Required action: Since the pictures are not wanted, retype the listing below exactly and without them.

+--

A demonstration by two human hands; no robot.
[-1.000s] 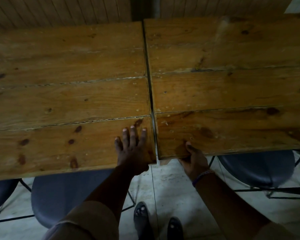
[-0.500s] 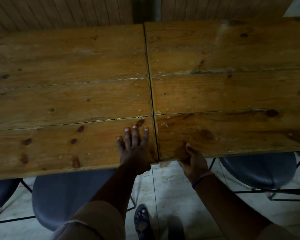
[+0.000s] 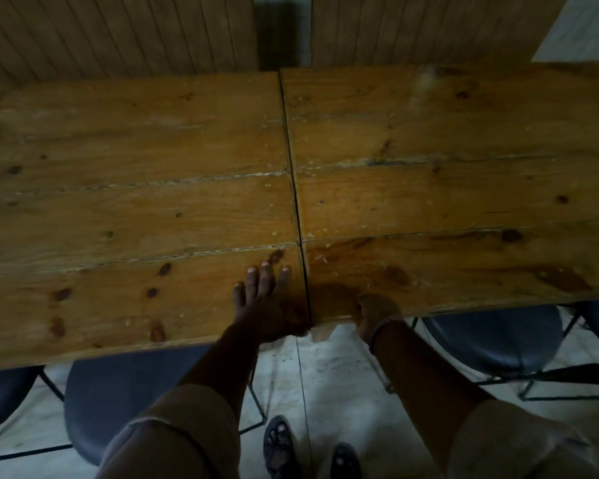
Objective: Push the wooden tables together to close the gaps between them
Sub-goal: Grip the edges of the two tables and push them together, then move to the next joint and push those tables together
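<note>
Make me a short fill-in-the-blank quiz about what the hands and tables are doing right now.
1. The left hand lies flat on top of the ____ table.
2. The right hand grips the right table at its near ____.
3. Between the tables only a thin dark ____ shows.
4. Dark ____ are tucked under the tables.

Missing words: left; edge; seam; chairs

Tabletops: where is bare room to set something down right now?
Left table: bare beyond the left hand at its near right corner. Right table: bare beyond the right hand gripping its near edge. Crowded only at the seam near both hands.
</note>
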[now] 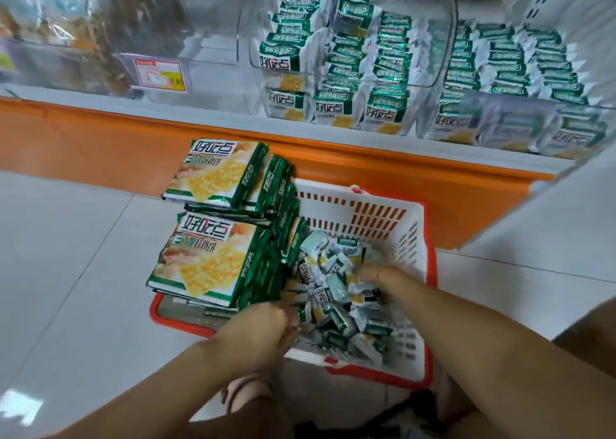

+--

Answer to the exercise:
A demonstration by two human hands; no robot.
[-1.000s] 
[-0.500s] 
[+0.000s] 
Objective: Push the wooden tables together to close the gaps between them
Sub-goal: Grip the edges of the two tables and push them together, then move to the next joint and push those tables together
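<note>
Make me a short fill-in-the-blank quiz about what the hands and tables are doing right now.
1. The left hand lies flat on top of the ____ table.
2. The right hand grips the right table at its near ____.
3. Between the tables only a thin dark ____ shows.
4. Dark ____ are tucked under the tables.

Missing words: left; edge; seam; chairs

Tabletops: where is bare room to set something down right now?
Left table: bare beyond the left hand at its near right corner. Right table: bare beyond the right hand gripping its near edge. Crowded only at the seam near both hands.
</note>
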[now] 

Nothing further remains for this exercise.